Berlin, two days later:

Beckmann lunched with me in the Carlton. He spoke of the romance of life that he feels so keenly, the romance of the quite common, everyday life. Poe-Whistler… He is through and through a painter, which is seldom the case with Germans.

Berlin, December 1907:

In the evening the Rilkes came to dinner. She has something great and simple, willful, almost masculine. He appears to be the more feminine of the two. When he sits, while speaking, crunched up in his chair, his legs and arms crossed, you get the impression from his thin body and his soft voice, that sounds as if were the pleading, of an ugly young girl. He spoke of Prague, Russia, Paris, always in quite long, soft, somewhat precious sentences.

Berlin, February 1910:

Met the writer Sternheim at the Meier-Graefes’ in the evening. He has a rather elegant wife off of whose money he lives. He was introduced to me yesterday by Cassirer and immediately laid out a plan for a writer’s trust. Today he launched into obscure theories about tragedy. In a tragedy, the hero is not tragic, but the world around his hero, his milieu. That’s why Hamlet for example should actually be called "the world around Hamlet,” Lear, “the world around Lear,” etc… I asked Sternheim what then was the difference between the hero and a madman? Clearly he couldn’t answer for he employed all sorts of metaphysical expressions. Meier-Graefe asked me, while I was leaving, what I thought of Sternheim. I said, “Crazy.” As Meier-Graefe later told me, Sternheim said to him, when he went back to his guests, “How happy I am to have met Count K. Finally a man who understands me!”

Paris, June 1911:

After breakfast went to the exhibition of the Henry Bernstein collection: Cézannes, Renoirs, Bonnards, Vuillards, etc. There I met Rilke, who was completely taken by the Cézannes. He is now so totally obsessed with Cézanne that he is blind to everything else. Of the mountain in the House in Provence he says, “Since Moses no one has seen a mountain thus.”

Paris, July 1911:

My attention today was fixed almost the entire time on Rilke’s enormously fat lips (especially the lower lip) and on the smell of fruit, which dominates his rooms like in the apple room of an old country house, and circulates in the fresh, warm air from outside, old-fashioned and a little old-maid like. This mouth in this atmosphere, a mixture of the old maid and sensuality. 

Paris, May 1912:

In the evening the premiere of The Rite of Spring. A completely new choreography and music… A thoroughly new vision, something never before seen, enthralling, persuasive, is suddenly there, a new kind of wildness, both un-art and art at the same time. All forms laid waste and new ones emerging suddenly from the chaos.

Budapest, February 1915:

Sat alone in the Hungaria in the evening and during this first respite from the immediate presence of the war in seven months, I reflected on it. War is a situation to which you become accustomed, alas. You form bonds in war with an intensity and naiveté such as you only do in youth (Schoeler, Below). We are fearful in normal life and only under fire, confronting death, do we ask ourselves why, like the child when the curtain falls in the theater. This “why,” this somewhat naive problem of the fear of death, becomes gradually clear to you in a war. Gradually you grow numb to shrapnel and death. Paradoxically you live life then all the more intensely: friends, nature, all beauty. War has taught me to love and admire man infinitely more, whom it has revealed to me in all of this horror, baseness, greatness, and sweetness. I have seen him as an animal and as a god.

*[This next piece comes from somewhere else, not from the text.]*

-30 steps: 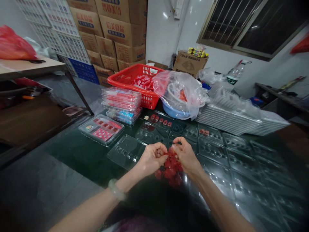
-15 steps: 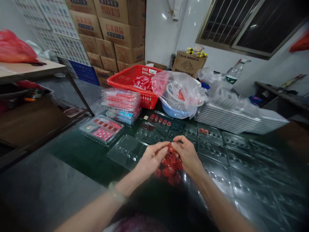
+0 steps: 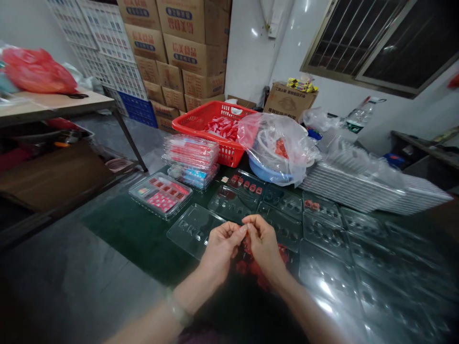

I’ll end there, though the diaries have another few hundred (compelling, sad) pages to go. Much more of the war. A life in Switzerland. The Epilogue, by the book’s editor and translator, Laird M. Easton, is perfect.

Obviously, Journey to the Abyss is a book I highly recommend. I wish Alex Ross’ terrific essay-review, which prompted me to buy it, was by now in front of the pay wall, but it’s not. I’ve just found another long piece about the book, this time from James Fenton in The Atlantic. It’s titled, appropriately, “Everywhere Man.” About to dig in.